Provided material Start Marker
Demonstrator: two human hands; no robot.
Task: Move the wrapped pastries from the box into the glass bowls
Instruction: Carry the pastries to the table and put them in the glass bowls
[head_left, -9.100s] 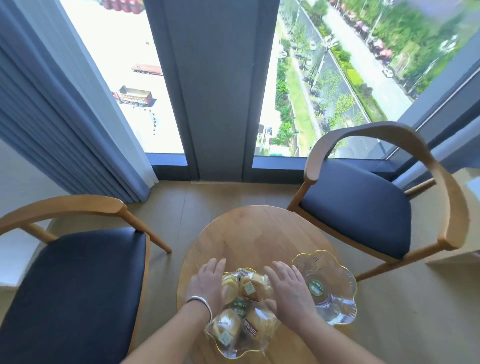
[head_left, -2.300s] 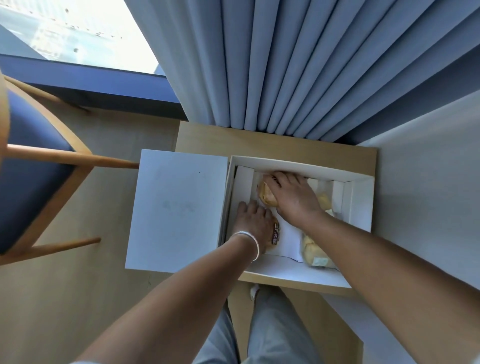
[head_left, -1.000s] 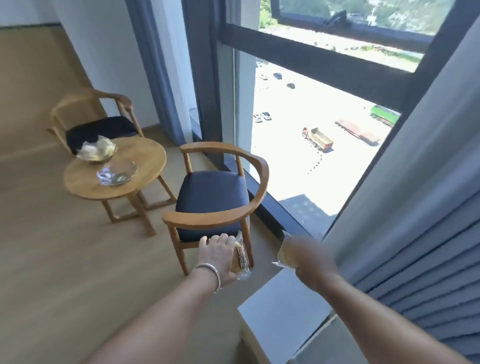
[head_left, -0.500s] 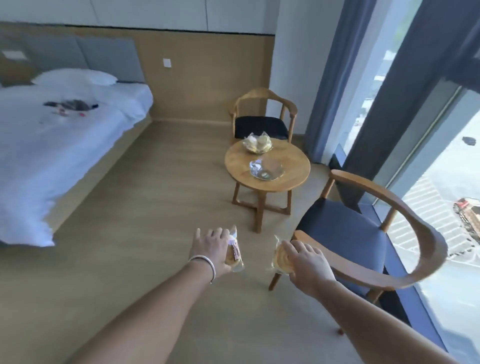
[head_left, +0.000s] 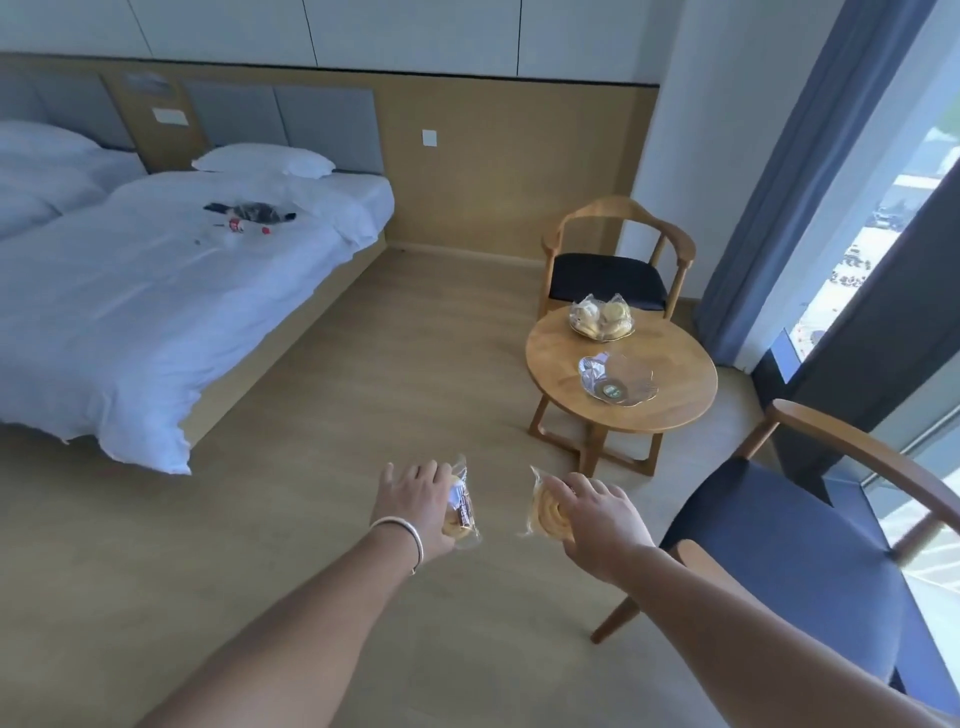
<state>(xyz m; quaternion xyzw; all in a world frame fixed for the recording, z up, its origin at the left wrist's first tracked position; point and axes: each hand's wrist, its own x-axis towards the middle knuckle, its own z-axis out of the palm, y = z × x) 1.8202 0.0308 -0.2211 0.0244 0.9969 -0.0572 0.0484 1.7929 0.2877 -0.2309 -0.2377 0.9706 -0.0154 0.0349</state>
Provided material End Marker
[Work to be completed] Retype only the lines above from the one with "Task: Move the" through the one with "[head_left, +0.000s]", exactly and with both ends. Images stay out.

[Result of this task]
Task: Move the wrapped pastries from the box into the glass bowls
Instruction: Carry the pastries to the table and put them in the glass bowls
[head_left, -9.100s] 
[head_left, -2.300s] 
[head_left, -1.000s] 
[head_left, -0.500s] 
[head_left, +0.000s] 

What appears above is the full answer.